About this exercise: Output the records again verbatim.

** Data for this task follows **

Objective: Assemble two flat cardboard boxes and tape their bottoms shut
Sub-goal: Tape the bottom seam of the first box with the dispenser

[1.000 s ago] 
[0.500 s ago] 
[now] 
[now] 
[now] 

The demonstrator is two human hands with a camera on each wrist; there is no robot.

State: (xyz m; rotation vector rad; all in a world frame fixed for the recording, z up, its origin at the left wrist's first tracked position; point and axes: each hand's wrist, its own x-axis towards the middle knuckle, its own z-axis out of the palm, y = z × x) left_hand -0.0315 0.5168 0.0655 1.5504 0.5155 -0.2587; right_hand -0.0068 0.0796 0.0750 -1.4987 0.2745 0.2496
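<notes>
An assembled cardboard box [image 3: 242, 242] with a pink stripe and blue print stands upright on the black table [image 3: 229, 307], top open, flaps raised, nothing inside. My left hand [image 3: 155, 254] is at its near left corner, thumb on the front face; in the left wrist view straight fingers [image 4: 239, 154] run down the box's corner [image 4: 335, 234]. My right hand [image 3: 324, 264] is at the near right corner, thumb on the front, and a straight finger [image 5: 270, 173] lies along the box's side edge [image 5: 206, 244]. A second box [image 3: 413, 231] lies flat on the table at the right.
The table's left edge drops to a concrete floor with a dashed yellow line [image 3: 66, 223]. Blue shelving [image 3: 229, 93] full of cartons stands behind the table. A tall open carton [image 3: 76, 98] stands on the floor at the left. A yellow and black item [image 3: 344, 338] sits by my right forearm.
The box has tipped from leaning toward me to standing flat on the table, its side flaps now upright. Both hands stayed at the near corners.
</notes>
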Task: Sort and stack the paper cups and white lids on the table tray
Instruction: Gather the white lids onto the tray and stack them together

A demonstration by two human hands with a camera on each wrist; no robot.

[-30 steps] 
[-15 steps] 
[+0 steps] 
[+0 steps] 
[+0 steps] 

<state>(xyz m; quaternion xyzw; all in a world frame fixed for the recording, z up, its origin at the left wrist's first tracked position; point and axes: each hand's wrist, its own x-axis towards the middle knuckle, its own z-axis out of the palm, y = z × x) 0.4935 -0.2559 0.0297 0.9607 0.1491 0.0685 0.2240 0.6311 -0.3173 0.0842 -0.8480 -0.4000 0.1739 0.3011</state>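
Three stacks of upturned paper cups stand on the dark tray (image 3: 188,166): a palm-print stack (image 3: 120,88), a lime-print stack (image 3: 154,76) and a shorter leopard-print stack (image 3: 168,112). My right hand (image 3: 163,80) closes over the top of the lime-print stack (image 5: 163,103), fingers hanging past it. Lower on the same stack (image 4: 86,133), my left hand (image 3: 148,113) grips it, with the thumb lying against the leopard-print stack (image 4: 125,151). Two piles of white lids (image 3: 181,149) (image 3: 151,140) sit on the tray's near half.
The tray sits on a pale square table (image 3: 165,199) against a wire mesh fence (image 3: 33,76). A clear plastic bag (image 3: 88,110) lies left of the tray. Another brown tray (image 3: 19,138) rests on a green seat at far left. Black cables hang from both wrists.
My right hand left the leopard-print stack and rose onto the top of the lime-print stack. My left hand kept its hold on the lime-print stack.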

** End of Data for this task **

Your response:
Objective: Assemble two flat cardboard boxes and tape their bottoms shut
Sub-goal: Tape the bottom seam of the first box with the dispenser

[1.000 s ago] 
[0.500 s ago] 
[now] 
[now] 
[now] 

The demonstrator is two human hands with a camera on each wrist; there is no robot.

State: (xyz m; rotation vector rad; all in a world frame fixed for the recording, z up, its origin at the left wrist's first tracked position; point and axes: each hand's wrist, its own x-axis towards the middle knuckle, its own z-axis out of the palm, y = z × x) left_hand -0.0315 0.5168 0.0655 1.5504 0.5155 -0.2587; right_hand -0.0068 0.0796 0.0750 -1.4987 0.2745 0.2496
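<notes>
An assembled cardboard box [image 3: 242, 242] with a pink stripe and blue print stands upright on the black table [image 3: 229, 307], top open, flaps raised, nothing inside. My left hand [image 3: 155, 254] is at its near left corner, thumb on the front face; in the left wrist view straight fingers [image 4: 239, 154] run down the box's corner [image 4: 335, 234]. My right hand [image 3: 324, 264] is at the near right corner, thumb on the front, and a straight finger [image 5: 270, 173] lies along the box's side edge [image 5: 206, 244]. A second box [image 3: 413, 231] lies flat on the table at the right.
The table's left edge drops to a concrete floor with a dashed yellow line [image 3: 66, 223]. Blue shelving [image 3: 229, 93] full of cartons stands behind the table. A tall open carton [image 3: 76, 98] stands on the floor at the left. A yellow and black item [image 3: 344, 338] sits by my right forearm.
The box has tipped from leaning toward me to standing flat on the table, its side flaps now upright. Both hands stayed at the near corners.
</notes>
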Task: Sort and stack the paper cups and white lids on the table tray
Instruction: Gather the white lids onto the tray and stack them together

A demonstration by two human hands with a camera on each wrist; no robot.

[-30 steps] 
[-15 steps] 
[+0 steps] 
[+0 steps] 
[+0 steps] 

<state>(xyz m; quaternion xyzw; all in a world frame fixed for the recording, z up, its origin at the left wrist's first tracked position; point and axes: each hand's wrist, its own x-axis towards the middle knuckle, its own z-axis out of the palm, y = z × x) 0.4935 -0.2559 0.0297 0.9607 0.1491 0.0685 0.2240 0.6311 -0.3173 0.0842 -0.8480 -0.4000 0.1739 0.3011</state>
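Three stacks of upturned paper cups stand on the dark tray (image 3: 188,166): a palm-print stack (image 3: 120,88), a lime-print stack (image 3: 154,76) and a shorter leopard-print stack (image 3: 168,112). My right hand (image 3: 163,80) closes over the top of the lime-print stack (image 5: 163,103), fingers hanging past it. Lower on the same stack (image 4: 86,133), my left hand (image 3: 148,113) grips it, with the thumb lying against the leopard-print stack (image 4: 125,151). Two piles of white lids (image 3: 181,149) (image 3: 151,140) sit on the tray's near half.
The tray sits on a pale square table (image 3: 165,199) against a wire mesh fence (image 3: 33,76). A clear plastic bag (image 3: 88,110) lies left of the tray. Another brown tray (image 3: 19,138) rests on a green seat at far left. Black cables hang from both wrists.
My right hand left the leopard-print stack and rose onto the top of the lime-print stack. My left hand kept its hold on the lime-print stack.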

This answer has now been given in full.